Republican response to Greenspan’s assertions was swift and sharply negative. “What is this ‘zero’ balderdash?” asked committee chairman Richard C. Shelby (R-AL), “Rates are too high. Cut ‘em. That’s how it’s done.” Greenspan responded by producing charts, figures, and an elementary school math textbook, but lawmakers were not persuaded.


[Some economic theorists argue that there is
no rate lower than “zero.”]

Afterwards, many Banking Committee members expressed a sense of disappointment and even betrayal. Sen. Shelby alleged that by manufacturing “the so-called zero problem,” the Fed might be siding with Democrats in an effort to influence the next elections.

“It’s very sad that Greenspan feels the need to politicize the process by introducing this kind of fuzzy math,” said Sen. Jim Bunning (R-KY). Fellow committee member Sen. Rick Santorum (R-PA) agreed: “This sort of statement, coming from a government official, opens the door for fractions, long division, rape, incest, bestiality, atheism, decimals, homosexuality, algebra, crotchless panties, vegetarianism, child pornography, witchcraft, trigonometry, and those weird German poop videos.”

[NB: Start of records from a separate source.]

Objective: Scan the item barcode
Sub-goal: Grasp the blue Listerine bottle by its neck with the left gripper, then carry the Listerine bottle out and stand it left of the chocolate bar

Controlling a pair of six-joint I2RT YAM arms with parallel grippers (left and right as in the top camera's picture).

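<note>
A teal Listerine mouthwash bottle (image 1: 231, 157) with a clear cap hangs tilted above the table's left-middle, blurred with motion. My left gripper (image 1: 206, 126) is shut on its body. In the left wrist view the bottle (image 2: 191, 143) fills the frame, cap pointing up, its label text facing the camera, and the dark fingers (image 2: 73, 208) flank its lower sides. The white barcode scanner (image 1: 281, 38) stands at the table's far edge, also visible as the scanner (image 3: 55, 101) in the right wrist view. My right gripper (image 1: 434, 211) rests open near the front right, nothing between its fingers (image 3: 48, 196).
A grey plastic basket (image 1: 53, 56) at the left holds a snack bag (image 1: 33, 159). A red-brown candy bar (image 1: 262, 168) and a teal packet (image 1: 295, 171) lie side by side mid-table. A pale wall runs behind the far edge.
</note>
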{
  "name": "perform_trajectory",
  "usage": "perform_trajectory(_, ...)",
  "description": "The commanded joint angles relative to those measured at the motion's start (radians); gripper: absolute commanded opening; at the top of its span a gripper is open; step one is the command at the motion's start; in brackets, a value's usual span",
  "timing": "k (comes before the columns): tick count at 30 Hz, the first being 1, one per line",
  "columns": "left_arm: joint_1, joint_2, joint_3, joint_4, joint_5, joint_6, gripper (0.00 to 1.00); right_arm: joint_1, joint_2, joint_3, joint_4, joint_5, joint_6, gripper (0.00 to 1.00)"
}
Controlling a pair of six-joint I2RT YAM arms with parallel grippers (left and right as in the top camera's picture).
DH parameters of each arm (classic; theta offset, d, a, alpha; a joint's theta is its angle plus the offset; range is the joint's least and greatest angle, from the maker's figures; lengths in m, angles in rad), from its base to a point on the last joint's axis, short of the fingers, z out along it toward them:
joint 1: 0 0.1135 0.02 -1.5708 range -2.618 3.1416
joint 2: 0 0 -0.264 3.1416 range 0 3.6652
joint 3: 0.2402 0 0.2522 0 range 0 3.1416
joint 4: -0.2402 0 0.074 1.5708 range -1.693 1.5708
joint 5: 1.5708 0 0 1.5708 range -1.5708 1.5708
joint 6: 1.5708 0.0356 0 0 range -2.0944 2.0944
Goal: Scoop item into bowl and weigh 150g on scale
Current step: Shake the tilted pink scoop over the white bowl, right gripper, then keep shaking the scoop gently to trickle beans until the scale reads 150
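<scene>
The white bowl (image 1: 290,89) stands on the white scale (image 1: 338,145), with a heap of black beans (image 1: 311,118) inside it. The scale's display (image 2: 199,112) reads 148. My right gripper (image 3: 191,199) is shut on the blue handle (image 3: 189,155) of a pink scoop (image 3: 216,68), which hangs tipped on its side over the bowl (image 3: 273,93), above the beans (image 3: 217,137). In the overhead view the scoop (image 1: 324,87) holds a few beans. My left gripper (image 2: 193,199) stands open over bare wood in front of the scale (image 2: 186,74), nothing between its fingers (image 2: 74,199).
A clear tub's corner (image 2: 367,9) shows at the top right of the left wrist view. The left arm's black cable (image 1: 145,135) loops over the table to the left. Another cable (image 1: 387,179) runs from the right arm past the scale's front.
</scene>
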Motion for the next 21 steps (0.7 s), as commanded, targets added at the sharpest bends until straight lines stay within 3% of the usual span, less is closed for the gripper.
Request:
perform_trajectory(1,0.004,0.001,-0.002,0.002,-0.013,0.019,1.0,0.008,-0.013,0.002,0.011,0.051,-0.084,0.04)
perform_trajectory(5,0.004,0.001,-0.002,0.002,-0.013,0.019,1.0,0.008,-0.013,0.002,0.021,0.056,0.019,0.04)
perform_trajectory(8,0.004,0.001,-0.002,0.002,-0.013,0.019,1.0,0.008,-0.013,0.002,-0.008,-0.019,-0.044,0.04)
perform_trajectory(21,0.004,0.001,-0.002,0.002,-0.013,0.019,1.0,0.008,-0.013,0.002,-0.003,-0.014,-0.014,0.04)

The Bush administration was equally disappointed, especially with Greenspan’s pessimistic new economic growth projections. “It’s irresponsible, to say the least,” said White House spokeman Scott McClellan. “Sure, the deficit might be soaring at the moment. But as the President intends to reveal in his next State of the Union Address, our latest economic intelligence sources tell us that by the middle of next year, money will rain from the sky. Definitely. By December at the latest. And that will benefit all Americans.”